■ **WORK INSTRUCTIONS**
From the entries below, copy out every line with "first" in it.

■ **DATA IN THIS EXERCISE**
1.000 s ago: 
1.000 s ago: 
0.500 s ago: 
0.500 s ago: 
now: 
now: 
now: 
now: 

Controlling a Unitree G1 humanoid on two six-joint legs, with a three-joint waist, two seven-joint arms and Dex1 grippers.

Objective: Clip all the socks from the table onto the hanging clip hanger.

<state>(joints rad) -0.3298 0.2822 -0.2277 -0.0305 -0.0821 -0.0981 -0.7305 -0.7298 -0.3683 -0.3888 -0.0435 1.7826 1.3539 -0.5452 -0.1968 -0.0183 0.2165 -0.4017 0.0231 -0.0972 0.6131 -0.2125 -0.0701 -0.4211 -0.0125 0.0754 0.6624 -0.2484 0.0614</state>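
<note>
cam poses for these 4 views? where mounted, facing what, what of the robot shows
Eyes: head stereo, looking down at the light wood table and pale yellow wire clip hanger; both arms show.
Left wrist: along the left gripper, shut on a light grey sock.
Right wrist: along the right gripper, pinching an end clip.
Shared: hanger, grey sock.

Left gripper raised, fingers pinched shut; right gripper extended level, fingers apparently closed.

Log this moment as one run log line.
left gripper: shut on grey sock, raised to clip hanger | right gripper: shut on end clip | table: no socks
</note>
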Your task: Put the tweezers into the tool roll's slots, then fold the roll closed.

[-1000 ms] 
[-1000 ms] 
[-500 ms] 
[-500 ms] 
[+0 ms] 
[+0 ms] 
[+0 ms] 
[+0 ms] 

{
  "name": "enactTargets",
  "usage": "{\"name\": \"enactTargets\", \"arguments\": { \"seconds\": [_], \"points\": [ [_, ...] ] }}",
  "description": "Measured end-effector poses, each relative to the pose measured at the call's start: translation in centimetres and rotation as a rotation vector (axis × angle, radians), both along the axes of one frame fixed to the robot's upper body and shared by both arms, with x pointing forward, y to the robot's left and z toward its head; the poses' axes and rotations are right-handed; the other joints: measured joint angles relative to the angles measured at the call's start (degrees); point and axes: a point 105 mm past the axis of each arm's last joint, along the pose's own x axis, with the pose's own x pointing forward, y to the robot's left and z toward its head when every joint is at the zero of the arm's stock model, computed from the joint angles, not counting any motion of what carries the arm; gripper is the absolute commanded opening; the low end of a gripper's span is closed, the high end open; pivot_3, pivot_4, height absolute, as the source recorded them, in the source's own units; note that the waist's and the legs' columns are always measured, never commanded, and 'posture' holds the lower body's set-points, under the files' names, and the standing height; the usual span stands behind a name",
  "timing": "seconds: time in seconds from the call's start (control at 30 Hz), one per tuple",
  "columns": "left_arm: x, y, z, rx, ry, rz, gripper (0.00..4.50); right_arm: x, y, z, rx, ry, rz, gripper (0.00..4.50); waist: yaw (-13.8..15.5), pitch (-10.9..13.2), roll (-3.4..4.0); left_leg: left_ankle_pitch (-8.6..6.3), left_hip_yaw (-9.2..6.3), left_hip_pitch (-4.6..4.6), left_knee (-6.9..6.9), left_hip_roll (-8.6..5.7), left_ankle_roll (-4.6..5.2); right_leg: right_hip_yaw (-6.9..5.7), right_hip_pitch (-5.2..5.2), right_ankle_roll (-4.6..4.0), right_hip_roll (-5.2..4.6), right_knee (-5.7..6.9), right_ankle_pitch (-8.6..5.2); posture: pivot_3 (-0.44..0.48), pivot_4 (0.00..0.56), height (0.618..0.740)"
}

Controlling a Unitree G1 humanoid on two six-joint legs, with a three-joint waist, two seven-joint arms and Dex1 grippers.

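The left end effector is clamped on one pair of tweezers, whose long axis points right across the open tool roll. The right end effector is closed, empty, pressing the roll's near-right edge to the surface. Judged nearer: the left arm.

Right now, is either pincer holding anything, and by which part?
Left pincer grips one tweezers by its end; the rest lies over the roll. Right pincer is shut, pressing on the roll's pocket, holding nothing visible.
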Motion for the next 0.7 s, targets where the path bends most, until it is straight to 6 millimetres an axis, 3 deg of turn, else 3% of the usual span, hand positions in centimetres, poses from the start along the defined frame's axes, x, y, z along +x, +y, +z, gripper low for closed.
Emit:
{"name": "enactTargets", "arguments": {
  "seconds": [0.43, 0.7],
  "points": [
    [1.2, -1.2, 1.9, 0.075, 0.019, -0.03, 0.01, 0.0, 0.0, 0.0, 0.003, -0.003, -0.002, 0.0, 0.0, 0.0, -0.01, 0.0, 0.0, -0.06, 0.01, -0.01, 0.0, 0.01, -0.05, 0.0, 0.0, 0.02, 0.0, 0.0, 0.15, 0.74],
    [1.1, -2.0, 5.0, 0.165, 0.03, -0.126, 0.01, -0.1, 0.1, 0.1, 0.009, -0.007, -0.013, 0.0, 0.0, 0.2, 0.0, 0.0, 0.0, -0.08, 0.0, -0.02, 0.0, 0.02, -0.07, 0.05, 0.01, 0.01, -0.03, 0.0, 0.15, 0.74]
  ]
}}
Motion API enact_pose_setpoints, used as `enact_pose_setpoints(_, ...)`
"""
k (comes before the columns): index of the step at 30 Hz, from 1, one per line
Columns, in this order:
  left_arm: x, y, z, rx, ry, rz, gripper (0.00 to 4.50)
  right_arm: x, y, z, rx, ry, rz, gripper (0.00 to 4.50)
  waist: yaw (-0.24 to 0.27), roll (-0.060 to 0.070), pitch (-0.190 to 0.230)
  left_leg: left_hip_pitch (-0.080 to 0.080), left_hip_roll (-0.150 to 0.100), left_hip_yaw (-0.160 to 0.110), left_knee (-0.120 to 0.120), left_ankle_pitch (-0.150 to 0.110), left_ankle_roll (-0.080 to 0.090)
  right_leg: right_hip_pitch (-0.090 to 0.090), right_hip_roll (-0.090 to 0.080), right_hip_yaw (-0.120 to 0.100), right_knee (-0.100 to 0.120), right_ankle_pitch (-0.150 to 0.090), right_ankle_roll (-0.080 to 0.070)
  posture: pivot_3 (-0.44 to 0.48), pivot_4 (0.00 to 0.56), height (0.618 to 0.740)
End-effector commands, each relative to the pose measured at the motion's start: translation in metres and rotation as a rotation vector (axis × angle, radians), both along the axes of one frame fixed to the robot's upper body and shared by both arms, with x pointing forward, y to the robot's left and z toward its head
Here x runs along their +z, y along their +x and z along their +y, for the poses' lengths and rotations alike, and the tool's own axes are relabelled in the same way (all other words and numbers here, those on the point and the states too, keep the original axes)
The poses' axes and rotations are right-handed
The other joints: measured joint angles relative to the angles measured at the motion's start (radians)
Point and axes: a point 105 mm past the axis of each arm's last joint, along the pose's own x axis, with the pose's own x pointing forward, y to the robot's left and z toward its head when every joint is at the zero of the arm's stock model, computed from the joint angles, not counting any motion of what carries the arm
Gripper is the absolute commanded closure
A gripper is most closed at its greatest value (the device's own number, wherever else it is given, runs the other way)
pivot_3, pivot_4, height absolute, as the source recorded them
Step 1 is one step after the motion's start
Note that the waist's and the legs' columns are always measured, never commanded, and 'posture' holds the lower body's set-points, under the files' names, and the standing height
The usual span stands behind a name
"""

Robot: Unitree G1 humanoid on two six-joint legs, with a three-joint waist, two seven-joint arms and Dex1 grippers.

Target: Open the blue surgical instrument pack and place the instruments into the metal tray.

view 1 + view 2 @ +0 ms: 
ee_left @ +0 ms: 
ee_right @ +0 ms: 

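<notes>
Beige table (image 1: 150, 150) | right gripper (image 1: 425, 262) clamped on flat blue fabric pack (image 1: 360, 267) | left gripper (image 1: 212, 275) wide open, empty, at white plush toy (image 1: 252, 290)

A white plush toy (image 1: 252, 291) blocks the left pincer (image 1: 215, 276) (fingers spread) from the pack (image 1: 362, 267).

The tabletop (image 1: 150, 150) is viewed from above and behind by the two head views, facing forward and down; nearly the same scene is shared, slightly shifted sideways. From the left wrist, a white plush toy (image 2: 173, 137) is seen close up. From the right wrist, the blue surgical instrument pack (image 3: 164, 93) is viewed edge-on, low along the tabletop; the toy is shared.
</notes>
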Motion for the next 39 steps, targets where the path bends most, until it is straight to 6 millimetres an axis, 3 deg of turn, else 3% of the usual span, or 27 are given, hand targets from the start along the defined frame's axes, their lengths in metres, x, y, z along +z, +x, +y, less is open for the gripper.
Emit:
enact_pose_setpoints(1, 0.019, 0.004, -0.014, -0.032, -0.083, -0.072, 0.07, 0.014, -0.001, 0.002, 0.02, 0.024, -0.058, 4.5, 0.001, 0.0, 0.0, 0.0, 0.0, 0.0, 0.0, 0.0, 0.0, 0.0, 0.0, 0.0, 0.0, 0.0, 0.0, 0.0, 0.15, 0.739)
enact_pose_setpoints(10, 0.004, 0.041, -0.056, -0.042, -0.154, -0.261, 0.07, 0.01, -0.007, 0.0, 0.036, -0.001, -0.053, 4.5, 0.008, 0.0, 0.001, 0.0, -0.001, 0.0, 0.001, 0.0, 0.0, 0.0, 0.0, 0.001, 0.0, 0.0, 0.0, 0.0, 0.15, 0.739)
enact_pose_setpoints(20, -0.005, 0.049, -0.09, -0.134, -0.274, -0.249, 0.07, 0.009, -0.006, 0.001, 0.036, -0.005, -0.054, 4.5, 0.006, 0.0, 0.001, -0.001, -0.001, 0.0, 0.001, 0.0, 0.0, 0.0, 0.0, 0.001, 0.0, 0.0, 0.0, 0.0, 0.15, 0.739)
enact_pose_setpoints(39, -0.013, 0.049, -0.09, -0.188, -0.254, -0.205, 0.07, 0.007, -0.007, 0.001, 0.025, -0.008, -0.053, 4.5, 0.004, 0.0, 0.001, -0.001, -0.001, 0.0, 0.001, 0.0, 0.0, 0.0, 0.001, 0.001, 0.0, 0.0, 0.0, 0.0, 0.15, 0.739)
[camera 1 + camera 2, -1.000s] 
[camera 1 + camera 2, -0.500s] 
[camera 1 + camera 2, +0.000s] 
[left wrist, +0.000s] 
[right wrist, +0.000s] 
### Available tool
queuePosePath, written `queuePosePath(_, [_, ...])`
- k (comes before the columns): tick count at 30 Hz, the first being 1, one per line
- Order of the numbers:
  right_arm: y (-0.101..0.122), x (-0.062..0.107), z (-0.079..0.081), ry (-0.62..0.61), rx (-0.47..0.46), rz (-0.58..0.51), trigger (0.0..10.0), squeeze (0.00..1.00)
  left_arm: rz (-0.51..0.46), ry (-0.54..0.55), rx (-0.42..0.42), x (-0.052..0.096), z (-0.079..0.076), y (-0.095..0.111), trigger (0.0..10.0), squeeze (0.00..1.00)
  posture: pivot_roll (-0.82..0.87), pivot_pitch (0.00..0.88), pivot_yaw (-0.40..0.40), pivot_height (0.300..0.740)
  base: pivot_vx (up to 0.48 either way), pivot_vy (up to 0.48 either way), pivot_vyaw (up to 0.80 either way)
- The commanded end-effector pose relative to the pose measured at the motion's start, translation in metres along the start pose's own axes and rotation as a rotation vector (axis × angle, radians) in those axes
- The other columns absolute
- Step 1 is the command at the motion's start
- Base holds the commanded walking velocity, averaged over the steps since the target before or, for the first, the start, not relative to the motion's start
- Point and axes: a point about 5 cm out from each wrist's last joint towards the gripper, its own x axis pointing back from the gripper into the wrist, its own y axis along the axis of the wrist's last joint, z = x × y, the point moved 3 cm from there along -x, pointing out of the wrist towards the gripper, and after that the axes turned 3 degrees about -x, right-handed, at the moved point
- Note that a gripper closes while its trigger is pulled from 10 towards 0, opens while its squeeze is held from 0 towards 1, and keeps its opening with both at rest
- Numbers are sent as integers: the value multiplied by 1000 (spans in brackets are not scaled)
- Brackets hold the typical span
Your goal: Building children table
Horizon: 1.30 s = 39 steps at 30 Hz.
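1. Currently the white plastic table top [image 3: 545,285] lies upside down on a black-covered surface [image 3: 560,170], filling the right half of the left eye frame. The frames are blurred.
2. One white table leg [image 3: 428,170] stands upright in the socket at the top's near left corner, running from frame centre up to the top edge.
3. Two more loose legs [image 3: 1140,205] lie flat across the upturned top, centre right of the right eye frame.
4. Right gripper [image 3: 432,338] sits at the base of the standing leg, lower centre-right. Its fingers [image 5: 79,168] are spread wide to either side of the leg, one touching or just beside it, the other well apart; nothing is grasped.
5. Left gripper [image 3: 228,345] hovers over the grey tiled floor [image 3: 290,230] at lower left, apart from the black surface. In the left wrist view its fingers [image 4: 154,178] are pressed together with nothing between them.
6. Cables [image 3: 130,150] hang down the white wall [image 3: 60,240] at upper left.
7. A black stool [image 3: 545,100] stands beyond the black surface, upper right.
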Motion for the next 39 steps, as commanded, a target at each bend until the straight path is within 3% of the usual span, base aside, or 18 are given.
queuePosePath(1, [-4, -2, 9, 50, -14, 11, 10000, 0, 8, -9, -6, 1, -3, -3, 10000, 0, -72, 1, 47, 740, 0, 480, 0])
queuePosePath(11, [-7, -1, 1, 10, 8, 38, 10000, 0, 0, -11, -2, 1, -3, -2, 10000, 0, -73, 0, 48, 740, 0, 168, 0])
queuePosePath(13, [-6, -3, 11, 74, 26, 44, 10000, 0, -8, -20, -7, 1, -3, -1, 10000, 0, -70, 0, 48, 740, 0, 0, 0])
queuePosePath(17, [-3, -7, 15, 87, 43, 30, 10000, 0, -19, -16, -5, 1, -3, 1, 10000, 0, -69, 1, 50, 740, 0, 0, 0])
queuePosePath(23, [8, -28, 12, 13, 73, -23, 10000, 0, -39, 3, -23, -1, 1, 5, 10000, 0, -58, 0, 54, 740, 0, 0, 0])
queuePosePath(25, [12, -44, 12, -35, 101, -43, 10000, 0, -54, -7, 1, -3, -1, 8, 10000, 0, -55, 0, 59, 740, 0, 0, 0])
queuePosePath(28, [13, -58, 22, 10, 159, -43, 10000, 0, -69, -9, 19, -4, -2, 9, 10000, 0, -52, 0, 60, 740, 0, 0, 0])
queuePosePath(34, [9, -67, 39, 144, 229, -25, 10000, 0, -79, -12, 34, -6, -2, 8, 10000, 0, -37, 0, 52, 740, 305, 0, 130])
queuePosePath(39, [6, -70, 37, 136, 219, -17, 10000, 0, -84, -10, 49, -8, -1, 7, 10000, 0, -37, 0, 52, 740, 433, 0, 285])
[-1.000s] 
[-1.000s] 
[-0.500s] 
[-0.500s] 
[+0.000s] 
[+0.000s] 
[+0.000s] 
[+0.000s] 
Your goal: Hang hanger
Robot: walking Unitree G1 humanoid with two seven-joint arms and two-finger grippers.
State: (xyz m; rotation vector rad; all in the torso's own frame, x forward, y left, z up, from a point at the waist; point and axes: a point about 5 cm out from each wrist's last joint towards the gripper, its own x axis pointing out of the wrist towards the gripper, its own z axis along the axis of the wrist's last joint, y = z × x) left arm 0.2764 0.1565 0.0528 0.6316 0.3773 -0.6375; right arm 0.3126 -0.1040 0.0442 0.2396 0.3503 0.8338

■ **ANSWER FOR THIS EXERCISE**
- k (comes before the columns): tick count at 30 Hz, the first being 1, one per line
- Base holds the commanded walking velocity, averaged over the steps since the target before or, for the first, the start, not relative to the motion's start

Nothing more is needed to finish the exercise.